A big man came out from the main house as they entered the patio, a little under six feet but bear-wide, the kettle belly straining at his tie-dyed T-shirt simply adding to his impression of burly strength. He had a grizzled brown beard, and his graying shoulder-length hair was held back by a beaded headband; the shoes on his splayed feet were beaded as well, moccasin-style.
Leftover hippie, Tom thought automatically—California was still lousy with them, particularly in the backcountry, and would be until the last of the boomers went to their reward.

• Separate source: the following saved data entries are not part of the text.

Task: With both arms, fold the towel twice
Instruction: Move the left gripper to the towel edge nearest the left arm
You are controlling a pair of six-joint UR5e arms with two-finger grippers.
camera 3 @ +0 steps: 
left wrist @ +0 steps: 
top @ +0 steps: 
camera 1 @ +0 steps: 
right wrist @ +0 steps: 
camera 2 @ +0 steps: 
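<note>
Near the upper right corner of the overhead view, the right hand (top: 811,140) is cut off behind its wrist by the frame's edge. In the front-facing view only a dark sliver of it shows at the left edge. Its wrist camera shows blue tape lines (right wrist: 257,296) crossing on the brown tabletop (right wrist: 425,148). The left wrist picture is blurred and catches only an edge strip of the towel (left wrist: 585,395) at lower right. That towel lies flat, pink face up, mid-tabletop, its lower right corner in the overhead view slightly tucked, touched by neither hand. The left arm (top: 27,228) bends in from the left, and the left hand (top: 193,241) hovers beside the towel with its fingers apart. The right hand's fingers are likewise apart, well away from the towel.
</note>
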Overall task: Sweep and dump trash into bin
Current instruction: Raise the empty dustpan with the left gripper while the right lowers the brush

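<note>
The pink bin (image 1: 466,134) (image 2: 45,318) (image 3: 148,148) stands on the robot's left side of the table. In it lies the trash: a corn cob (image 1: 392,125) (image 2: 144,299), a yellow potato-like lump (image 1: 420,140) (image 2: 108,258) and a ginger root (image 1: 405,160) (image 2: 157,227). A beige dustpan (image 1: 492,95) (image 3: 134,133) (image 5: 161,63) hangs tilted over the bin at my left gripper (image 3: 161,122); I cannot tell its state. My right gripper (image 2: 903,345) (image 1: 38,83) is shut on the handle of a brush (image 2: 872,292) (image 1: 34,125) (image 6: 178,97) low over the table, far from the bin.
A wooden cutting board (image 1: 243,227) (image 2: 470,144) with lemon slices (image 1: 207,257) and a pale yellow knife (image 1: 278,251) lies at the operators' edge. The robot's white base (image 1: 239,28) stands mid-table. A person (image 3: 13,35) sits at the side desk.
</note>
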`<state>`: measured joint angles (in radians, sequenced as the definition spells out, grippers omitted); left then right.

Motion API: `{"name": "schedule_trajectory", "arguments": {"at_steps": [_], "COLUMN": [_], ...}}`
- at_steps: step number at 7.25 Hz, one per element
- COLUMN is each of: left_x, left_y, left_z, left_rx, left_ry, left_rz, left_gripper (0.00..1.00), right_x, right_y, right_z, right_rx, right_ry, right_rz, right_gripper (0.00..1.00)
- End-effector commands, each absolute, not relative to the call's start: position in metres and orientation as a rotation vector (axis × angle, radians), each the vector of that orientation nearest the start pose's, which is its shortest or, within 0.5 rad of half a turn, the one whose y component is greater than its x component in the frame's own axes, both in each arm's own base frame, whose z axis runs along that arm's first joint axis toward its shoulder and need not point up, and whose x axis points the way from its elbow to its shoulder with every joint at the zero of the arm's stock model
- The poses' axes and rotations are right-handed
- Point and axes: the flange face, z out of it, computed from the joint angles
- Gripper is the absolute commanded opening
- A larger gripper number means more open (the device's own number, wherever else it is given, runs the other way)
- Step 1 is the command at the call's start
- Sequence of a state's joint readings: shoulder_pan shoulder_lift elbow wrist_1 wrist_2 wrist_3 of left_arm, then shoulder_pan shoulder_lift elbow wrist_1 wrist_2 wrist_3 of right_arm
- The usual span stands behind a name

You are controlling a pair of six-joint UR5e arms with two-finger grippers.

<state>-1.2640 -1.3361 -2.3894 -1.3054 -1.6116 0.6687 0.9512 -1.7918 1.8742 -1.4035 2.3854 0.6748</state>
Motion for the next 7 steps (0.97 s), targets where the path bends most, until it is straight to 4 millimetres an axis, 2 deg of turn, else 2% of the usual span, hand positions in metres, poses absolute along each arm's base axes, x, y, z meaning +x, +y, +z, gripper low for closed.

Then: But a smart one, as he met the small shrewd eyes in the hairy face.
“Ralph Barnes,” Adrienne said in an aside to Tom. Then, louder: “Ralph! How’s my favorite subversive seditionist?”
“Hey, princess!” the thickset man said, in a happy bull bellow. “How’s it hanging in the Gestapo?”
“A continuous merry festival of arbitrary torture and death, Ralph,” she replied, and they exchanged bear hugs.
After a moment she turned. “This is Tom Christiansen—you’ll have seen his picture in the paper this morning. Tom, Ralph Barnes—one of the few people willing to talk to a wastrel like myself, back when I was doing the pimples and rebellion thing. You wondered where I picked up the taste for classic rock and folk songs?”
“Pleased to meet you,” Barnes said, looking him up and down and extending a hand. “Christ, it’s the Swedish Superman. You’re the game warden, right? Don’t let any of the von Traupitzes see you. Those Nazi shits’ll shanghai you off for breeding stock.”
“My family were Norwegian, actually,” Tom said as he took the hand and shook it; it was as strong as he’d expected, and callused with work. “Pleased to meet you,” he went on. “I presume you’re not as hostile to the Thirty Families as your sign suggests?”
“I hate their guts,” Barnes said with a broad white snaggletoothed smile, shepherding them to a vacant table. “I just make a few individual exceptions, like for the princess here. So sue me. I am vast”—he slapped his belly and misquoted—“I contain multitudes.”